Summer 2018

Faith and Community Organizing: Prophets, Power, and Social Transformation I (June 4 – 8), I/II (June 4 – 15) (Berkeley, CA)

Erika Katske

Erika Katske

Now more than ever, we need creative, determined and spiritually- and morally-rooted organizers to aid in the work of building strong, resilient and responsive communities. These uncertain times demand a new generation of community leaders – religious and not – who are morally grounded, relationship focused, and skillful at building and using community power. From these strong foundations, individuals become more able to carry out the work of social movements – the large waves of change that mark this time as a moment for resistance. In this class, we will examine and try out several different models of organizing, explore our own personal paths to and styles of leadership, look at the unique and urgent work facing today’s prophetic leaders, and uncover ways to build and re-build community life (based in spiritual teaching and practice) that lead to needed social change. Throughout this class, we will delve into some traditional as well as some new ways of thinking about community organizing in and outside of faith contexts.

We will also take a look at the difference between community organizing and social movements, and understand how congregations and other community institutions can be anchors in helping individuals make meaning in the rapidly-changing, politically-charged moment in which we live. Each interactive session will combine discussion of organizing theory and impact with practical skill-building. Students will be challenged to read, reflect, write, and put teachings into action in mini-organizing campaigns. This course is designed for students, former students, and community partners who are serious about integrating social justice into their leadership, who want to learn how to use organizing as a congregational or community development tool, and/or who want to better understand the role that faith communities can (and need to) play in movements for social change.

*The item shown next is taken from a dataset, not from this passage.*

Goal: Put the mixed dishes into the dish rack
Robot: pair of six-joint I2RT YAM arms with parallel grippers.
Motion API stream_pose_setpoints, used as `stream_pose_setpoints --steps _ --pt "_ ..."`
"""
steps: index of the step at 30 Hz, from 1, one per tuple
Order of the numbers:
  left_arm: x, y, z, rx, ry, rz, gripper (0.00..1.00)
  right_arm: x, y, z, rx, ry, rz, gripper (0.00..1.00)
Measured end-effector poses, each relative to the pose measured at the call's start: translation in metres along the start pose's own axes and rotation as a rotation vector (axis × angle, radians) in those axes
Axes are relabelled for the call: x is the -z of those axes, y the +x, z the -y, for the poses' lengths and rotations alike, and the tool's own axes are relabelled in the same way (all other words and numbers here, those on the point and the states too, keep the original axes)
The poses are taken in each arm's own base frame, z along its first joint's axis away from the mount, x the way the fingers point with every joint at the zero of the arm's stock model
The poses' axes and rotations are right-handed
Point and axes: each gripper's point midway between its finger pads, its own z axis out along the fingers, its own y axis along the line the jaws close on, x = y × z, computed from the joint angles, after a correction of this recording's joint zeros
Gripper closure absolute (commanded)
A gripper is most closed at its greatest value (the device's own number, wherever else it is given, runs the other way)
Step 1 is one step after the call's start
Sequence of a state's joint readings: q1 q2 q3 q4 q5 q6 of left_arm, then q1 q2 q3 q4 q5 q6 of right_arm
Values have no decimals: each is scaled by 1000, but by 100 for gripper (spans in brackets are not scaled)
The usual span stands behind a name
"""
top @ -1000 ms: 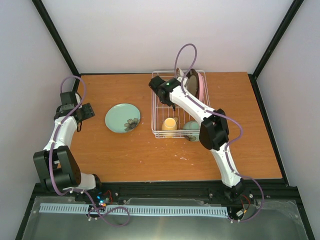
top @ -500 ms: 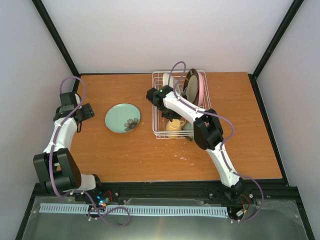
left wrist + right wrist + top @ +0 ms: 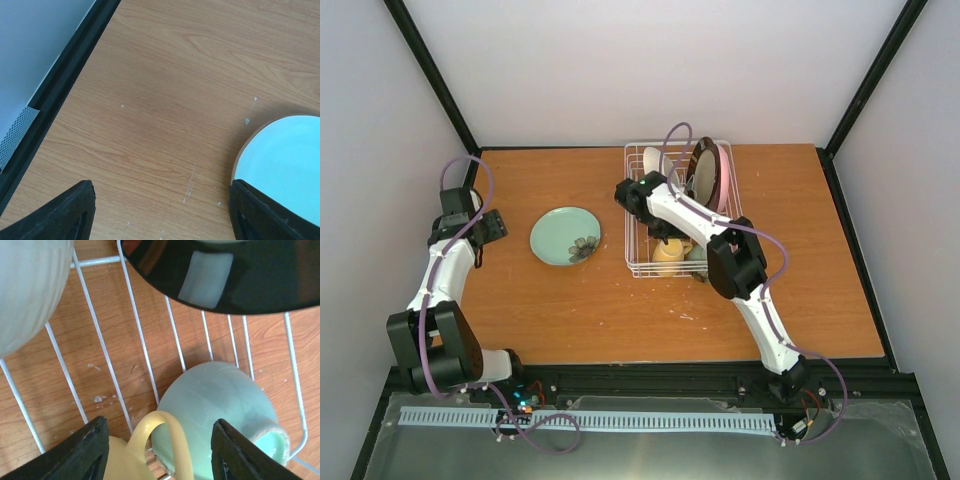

Using and examining several different models of organizing, this course will allow participants to examine their own paths to – and styles of – leadership. It will also analyze the unique and demanding task facing today’s prophetic leaders, presenting ways we can rebuild community life that leads to both needed social change and restored democracy. The course will include both theory and practical skill-building and will be helpful to those who seek to build relational and communal power in either congregations or community organizations.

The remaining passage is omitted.